- WHAT YOU SHOULD DO -
The data below should be copied out exactly, with its pictures omitted.

- DATA PROVIDED -

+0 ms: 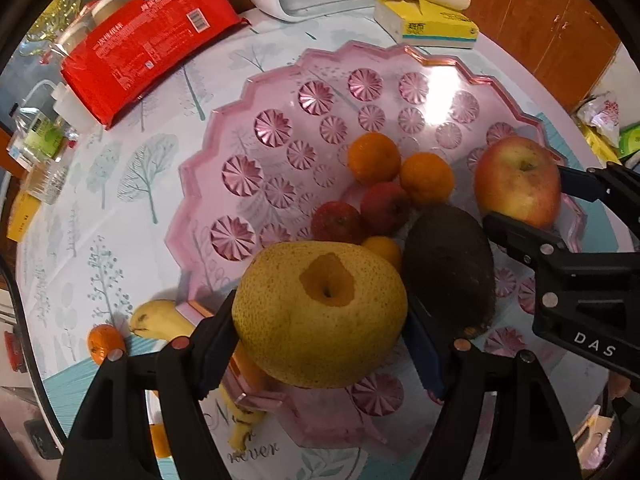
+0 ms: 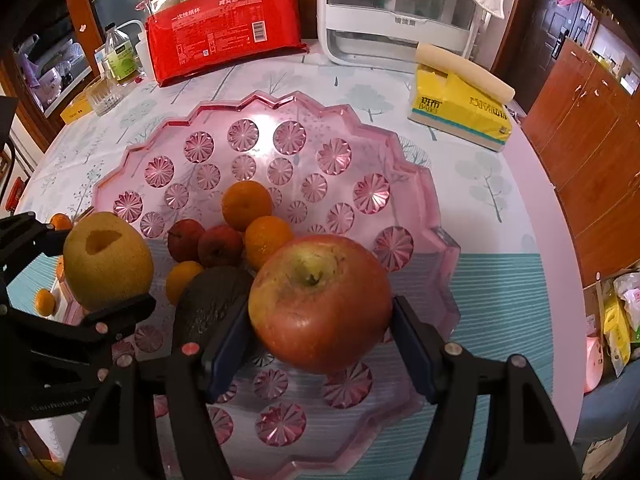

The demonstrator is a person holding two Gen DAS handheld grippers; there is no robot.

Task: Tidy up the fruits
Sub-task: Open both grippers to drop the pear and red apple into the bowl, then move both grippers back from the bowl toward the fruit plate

- YOUR SOLUTION -
+0 ms: 
+0 ms: 

The demonstrator is a person holding two Gen DAS handheld grippers; there is no robot.

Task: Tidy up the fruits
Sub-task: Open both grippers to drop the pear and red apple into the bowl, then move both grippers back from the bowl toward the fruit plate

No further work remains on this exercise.